To answer these questions (and many others) we contacted several organizations using different technologies and asked detailed questions about all this and more. Producers who participated included MTV, Turner Broadcasting, NBC (through Microsoft), Indiana University (IU), Harvard University, and Deutsche Welle, and I want to thank them up front for sharing their experiences. These companies use a variety of technologies, including Adobe Flash, Microsoft Silverlight, and Apple HTTP Live Streaming. This supports my goal of presenting a technology-neutral collection of encoding and implementation details.
How Many Streams?
As you would expect, I saw significant variability in the number of streams and their configurations. Table 1 (below) contains a list of configurations used by our respondents.
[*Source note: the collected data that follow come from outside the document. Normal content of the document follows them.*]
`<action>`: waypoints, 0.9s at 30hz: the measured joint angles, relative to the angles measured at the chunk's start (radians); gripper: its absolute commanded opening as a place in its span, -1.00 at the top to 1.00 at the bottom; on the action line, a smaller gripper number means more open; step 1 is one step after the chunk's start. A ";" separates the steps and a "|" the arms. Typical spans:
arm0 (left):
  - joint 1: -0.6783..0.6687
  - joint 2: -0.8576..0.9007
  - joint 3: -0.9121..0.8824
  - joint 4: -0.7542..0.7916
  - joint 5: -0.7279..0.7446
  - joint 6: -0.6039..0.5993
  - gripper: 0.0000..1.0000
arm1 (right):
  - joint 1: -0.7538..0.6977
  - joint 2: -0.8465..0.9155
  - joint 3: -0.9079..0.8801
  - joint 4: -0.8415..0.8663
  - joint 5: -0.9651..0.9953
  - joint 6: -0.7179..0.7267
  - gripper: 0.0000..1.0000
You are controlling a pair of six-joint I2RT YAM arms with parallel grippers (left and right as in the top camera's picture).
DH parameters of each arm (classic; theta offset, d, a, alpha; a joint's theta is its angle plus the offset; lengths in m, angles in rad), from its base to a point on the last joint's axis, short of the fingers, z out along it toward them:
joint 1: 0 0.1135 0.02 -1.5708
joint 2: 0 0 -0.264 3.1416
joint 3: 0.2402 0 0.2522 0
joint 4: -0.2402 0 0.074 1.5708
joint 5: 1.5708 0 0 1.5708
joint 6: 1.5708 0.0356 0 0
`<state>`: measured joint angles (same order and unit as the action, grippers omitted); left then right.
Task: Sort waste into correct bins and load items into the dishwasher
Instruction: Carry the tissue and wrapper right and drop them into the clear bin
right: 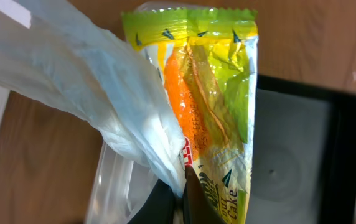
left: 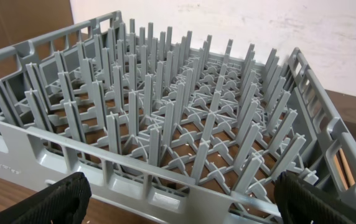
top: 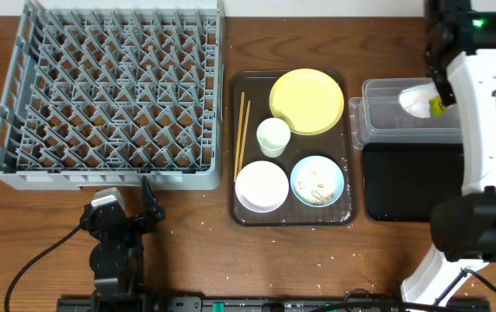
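Green-yellow foil of the snack wrapper (right: pixel 218 93) and the crumpled white paper napkin (right: pixel 84 81) are pinched together in the right hand (right: pixel 181 196), whose fingertips are pressed tight on their lower ends. Both pieces stick out beyond the fingertips. Directly beneath this hand sits the clear tub (top: pixel 378 121). The black tray (top: pixel 413 182) touches the tub on the side nearer the arm's base.

Off to the left of the right hand, the brown serving tray (top: pixel 258 100) carries:
- the yellow plate (top: pixel 307 101)
- the small white cup (top: pixel 273 136)
- the white bowl (top: pixel 261 185)
- the light blue bowl (top: pixel 317 159), with rice scraps (top: pixel 319 184) inside it
- the chopsticks (top: pixel 241 134), lying along the tray's far-left edge

The left hand (top: pixel 125 206) sits low over the bench (top: pixel 187 251). Its fingers (left: pixel 56 199) are spread wide with nothing between them. The grey dish rack (left: pixel 184 124) stands straight ahead of this hand, its near wall close by and its pegs bare.
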<state>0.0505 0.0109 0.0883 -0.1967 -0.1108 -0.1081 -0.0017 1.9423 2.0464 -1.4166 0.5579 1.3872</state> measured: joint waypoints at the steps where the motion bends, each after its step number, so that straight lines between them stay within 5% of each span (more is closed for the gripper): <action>1: 0.000 0.000 0.000 0.000 0.000 0.000 -0.89 | -0.014 0.000 -0.013 0.006 0.001 0.043 0.97; 12: 0.000 0.000 0.000 0.000 0.000 0.000 -0.89 | -0.087 0.000 -0.299 0.318 -0.021 0.298 0.95; 14: 0.000 0.000 0.000 0.000 0.000 0.000 -0.89 | -0.087 0.000 -0.339 0.370 -0.027 0.311 0.74; 19: 0.000 0.000 0.000 0.000 0.000 0.000 -0.89 | -0.087 0.000 -0.363 0.417 -0.031 0.293 -0.46; 23: 0.000 0.000 0.000 0.000 0.000 0.000 -0.89 | -0.087 0.000 -0.364 0.473 -0.031 0.167 -0.88; 27: 0.000 0.000 0.000 0.000 0.000 0.000 -0.89 | -0.087 0.000 -0.364 0.544 -0.035 -0.069 -0.91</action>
<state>0.0505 0.0109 0.0883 -0.1967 -0.1108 -0.1081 -0.0887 1.9419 1.6829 -0.8726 0.5228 1.3182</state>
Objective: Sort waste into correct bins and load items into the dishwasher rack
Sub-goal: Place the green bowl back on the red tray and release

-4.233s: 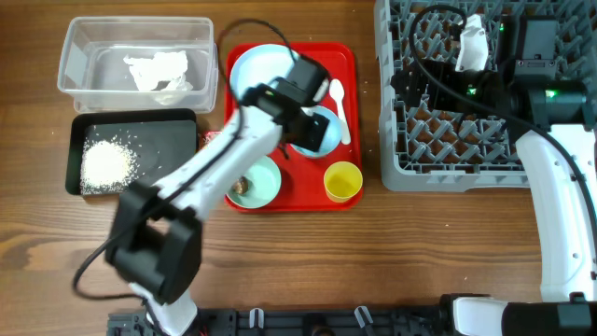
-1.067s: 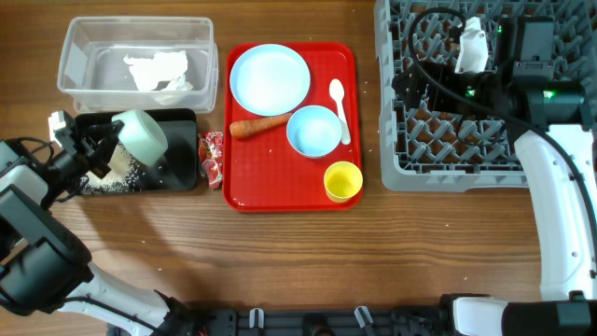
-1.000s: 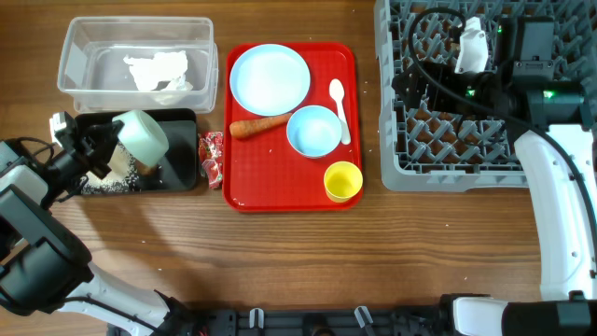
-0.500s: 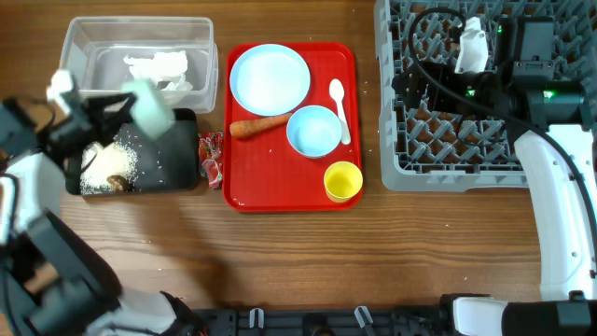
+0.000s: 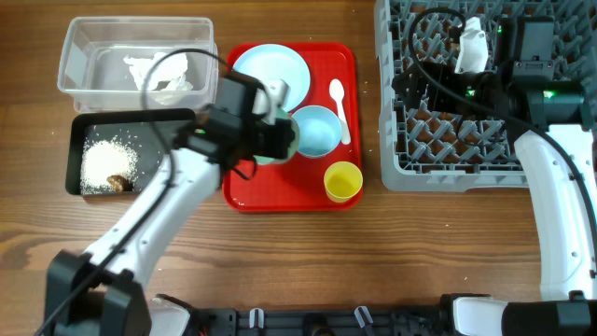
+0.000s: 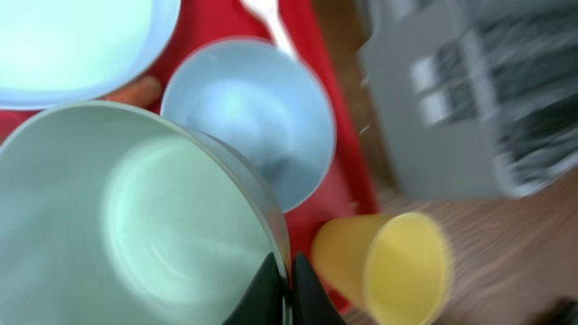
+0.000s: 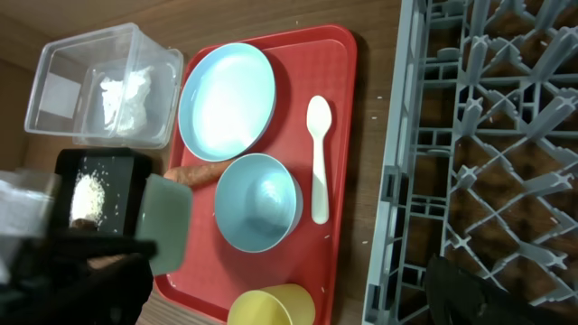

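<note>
Far left: clear tub (image 5: pixel 79 42) containing crumpled napkin (image 5: pixel 159 70). Nearer, black tray (image 5: pixel 149 135) containing rice (image 5: pixel 101 161) and brown lump (image 5: pixel 117 182). Centre: left gripper (image 6: pixel 287 287), fingers pinching the rim of a tilted held bowl (image 6: pixel 135 226) above the red tray (image 5: pixel 289 191), which carries plate (image 5: pixel 289 65), carrot (image 7: pixel 194 171), second bowl (image 5: pixel 317 131), spoon (image 5: pixel 338 98) and yellow cup (image 5: pixel 342 180). Right: dishwasher rack (image 5: pixel 448 140), right gripper (image 7: pixel 470 291) over it, finger position not discernible.

Wooden table (image 5: pixel 298 266) with clear tub (image 5: pixel 75 58), black tray (image 5: pixel 103 125), red tray (image 5: pixel 300 192) and grey rack (image 5: pixel 420 174) directly on it.
</note>
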Controlling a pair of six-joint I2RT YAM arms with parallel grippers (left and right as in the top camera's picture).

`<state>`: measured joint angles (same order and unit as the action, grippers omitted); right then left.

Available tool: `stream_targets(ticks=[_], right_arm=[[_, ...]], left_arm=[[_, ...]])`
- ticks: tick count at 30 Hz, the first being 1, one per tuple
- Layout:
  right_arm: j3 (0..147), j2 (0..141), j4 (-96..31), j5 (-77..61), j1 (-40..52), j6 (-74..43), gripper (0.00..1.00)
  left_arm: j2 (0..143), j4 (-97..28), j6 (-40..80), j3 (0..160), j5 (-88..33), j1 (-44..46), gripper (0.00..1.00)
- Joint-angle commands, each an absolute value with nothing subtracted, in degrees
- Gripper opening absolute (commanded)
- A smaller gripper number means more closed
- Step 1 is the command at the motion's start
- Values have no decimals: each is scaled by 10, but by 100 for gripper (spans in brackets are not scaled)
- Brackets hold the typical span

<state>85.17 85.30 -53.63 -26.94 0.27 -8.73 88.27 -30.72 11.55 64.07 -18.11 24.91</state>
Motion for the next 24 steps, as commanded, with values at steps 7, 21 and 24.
stream_targets(ticks=[7, 21, 24], right_arm=[[848, 860, -540, -266, 1, -79, 100], [848, 860, -534, -266, 1, -79, 100], [848, 860, -537, -266, 1, -78, 100]], left_arm=[[989, -358, 66, 640, -31, 307, 4], [962, -490, 128, 734, -28, 274, 55], [957, -540, 326, 745, 36, 237, 57]])
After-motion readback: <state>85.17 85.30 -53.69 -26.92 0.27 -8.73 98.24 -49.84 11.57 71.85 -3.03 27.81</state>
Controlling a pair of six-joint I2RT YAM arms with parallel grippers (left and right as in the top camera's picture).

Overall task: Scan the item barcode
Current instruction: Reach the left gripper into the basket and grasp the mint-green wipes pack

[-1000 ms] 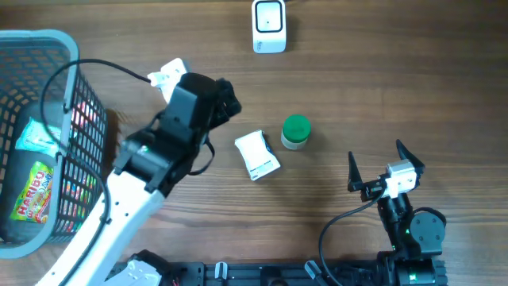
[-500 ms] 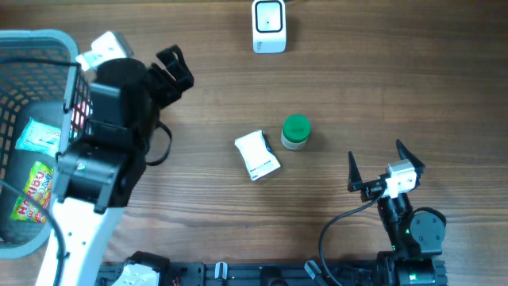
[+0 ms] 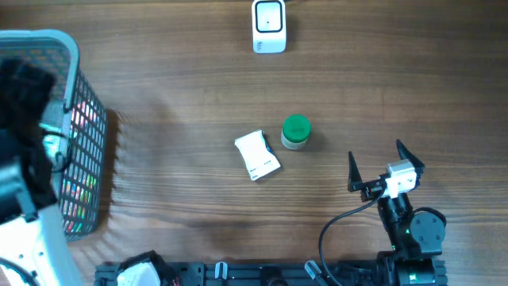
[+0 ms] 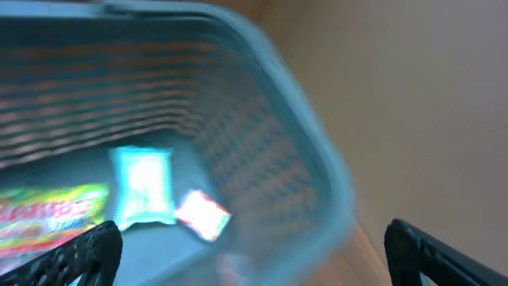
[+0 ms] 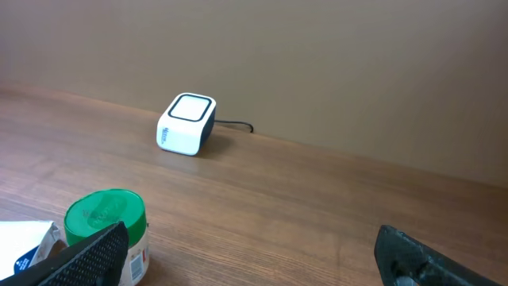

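Observation:
The white barcode scanner (image 3: 269, 26) stands at the table's far edge; in the right wrist view the scanner (image 5: 186, 125) is by the wall. A white carton (image 3: 257, 155) and a green-lidded jar (image 3: 296, 132) rest mid-table. My left gripper (image 4: 254, 258) hangs open and empty above the blue basket (image 4: 317, 159). The blurred basket holds a teal packet (image 4: 143, 187), a pink-white packet (image 4: 202, 214) and a yellow sweets bag (image 4: 48, 214). My right gripper (image 3: 386, 167) stands open and empty at the front right, with the jar (image 5: 105, 222) by its left finger.
The basket (image 3: 79, 119) fills the left edge of the table, and my left arm (image 3: 24, 151) blurs over it. A cable runs from the scanner along the wall. Bare wood lies between the jar and the right gripper (image 5: 262, 258).
My left arm has swung from beside the white carton leftwards to above the basket, its gripper still open. The right arm, carton and jar have not moved.

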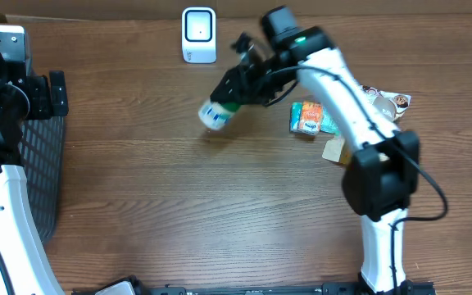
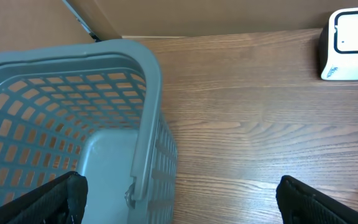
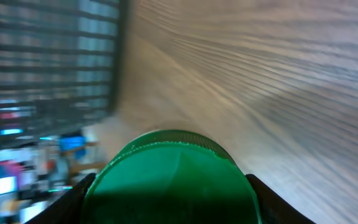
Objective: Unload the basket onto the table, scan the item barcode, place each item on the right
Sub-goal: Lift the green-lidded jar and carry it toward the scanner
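Observation:
The item is a white bottle (image 1: 217,114) with a green cap. It hangs tilted above the table, below and a little right of the white barcode scanner (image 1: 198,34), with my right gripper (image 1: 240,88) shut on its cap end. In the right wrist view the green cap (image 3: 173,180) fills the space between the two black fingers (image 3: 73,202), and the background is blurred. My left gripper (image 2: 179,190) stands wide open over the rim of the grey basket (image 2: 55,93) and holds nothing. The scanner (image 2: 351,43) shows at that view's top right.
The grey basket (image 1: 43,172) sits at the table's left edge under my left arm. Right of the bottle lie an orange and green packet (image 1: 310,119), a tan tag (image 1: 333,150) and another small packet (image 1: 388,100), close to the right arm.

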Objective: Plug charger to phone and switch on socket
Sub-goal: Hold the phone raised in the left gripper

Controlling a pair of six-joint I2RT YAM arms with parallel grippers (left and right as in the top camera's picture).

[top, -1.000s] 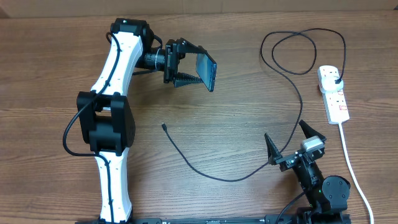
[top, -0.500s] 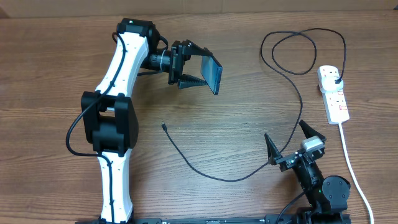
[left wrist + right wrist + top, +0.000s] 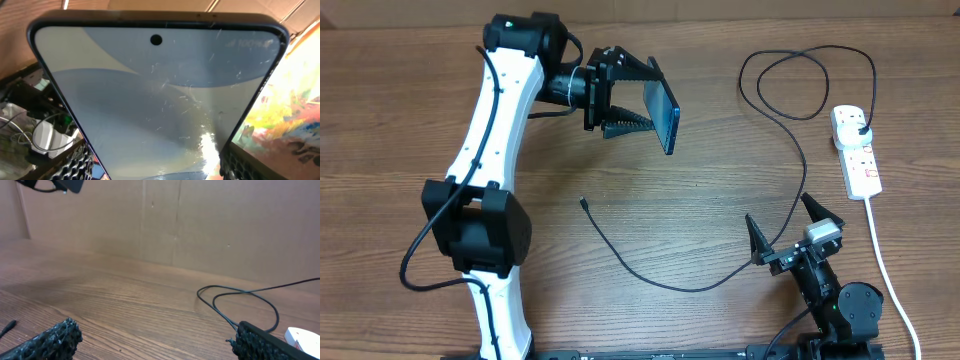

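Surface (image 3: 650,180): brown wood grain, with a cardboard wall (image 3: 200,220) behind the far edge. Left gripper (image 3: 638,98): raised off the surface near the far edge, left of centre, grasping the phone (image 3: 665,112) across its width, with one ribbed black finger on each long side. Phone: carried clear of the surface and turned on edge in the overhead view, dark rim outward; in the left wrist view, lit pale-blue screen facing the camera, punch-hole lens near the top, fine scratches, fingers (image 3: 75,162) at both lower corners. Charger (image 3: 670,288): thin black cable lying on the surface, connector tip (image 3: 584,204) loose near the centre, well apart from the phone and below it in the overhead view. From the tip, a long curve toward the near edge, then up the right half into a wide loop by the far right corner, ending at the black plug (image 3: 861,127), seated in the socket (image 3: 860,165). Socket: white strip along the right edge, red marks on its face, switch position not readable, thick white cord (image 3: 886,265) trailing to the near right corner. Right gripper (image 3: 785,228): low by the near edge, right of centre, released, jaws spread wide and nothing between them; charger cable passing it in the overhead view, contact not discernible.
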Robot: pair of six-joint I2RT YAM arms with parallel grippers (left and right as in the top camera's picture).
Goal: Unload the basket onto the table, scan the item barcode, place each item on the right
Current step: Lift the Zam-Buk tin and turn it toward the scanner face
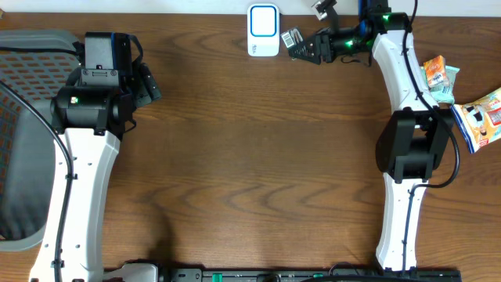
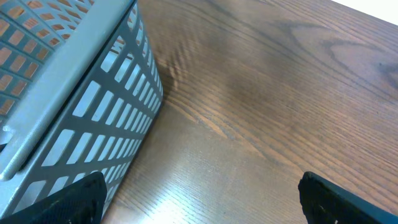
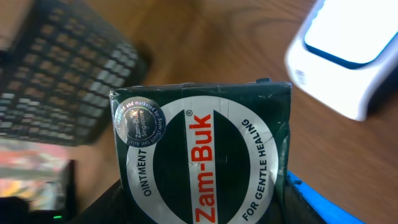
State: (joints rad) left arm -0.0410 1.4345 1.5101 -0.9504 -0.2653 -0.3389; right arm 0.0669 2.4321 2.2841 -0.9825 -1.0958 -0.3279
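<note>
The item is a dark green Zam-Buk ointment box [image 3: 202, 155], and my right gripper [image 3: 202, 214] is shut on it, one finger [image 3: 93, 208] on each side. From overhead the box [image 1: 292, 37] shows a white barcode label and hangs just right of the white and blue scanner [image 1: 263, 30] at the table's far edge, with the right gripper [image 1: 307, 47] behind it. In the right wrist view the scanner [image 3: 348, 56] lies ahead to the right. My left gripper [image 1: 149, 82] stays open at the left, its fingertips [image 2: 74, 202] wide apart over bare wood.
A grey mesh basket [image 1: 23, 117] stands at the left edge, its wall [image 2: 74, 106] close to my left gripper. Snack packets [image 1: 438, 78] and a blue packet [image 1: 481, 117] lie at the right edge.
</note>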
Note that this table doesn't contain all configurations for all activities. For example, Harvard handles live and on-demand events differently. Rather, it shows the alternative with the most configuration options. I didn't include Turner Broadcasting in the table because although it shared data rate and other information, Turner didn't provide resolution, frame rate, and other information referred to later.
At Indiana University, I spoke with Matthew Gunkel, multimedia specialist at the Kelley School of Business, who advised that all streams are produced at 29.97 fps. Deutsche Welle's configurations generally follow the direction given by Apple in its Technical Note (that should be required reading for all considering or implementing HTTP Live Streaming. I spoke with multimedia developer Jan Petzold, who shared that the first two streams were produced at full frame rate (25 fps), the 200Kbps stream was produced at 12.5 fps, and the 100Kbps stream was produced at 8 fps.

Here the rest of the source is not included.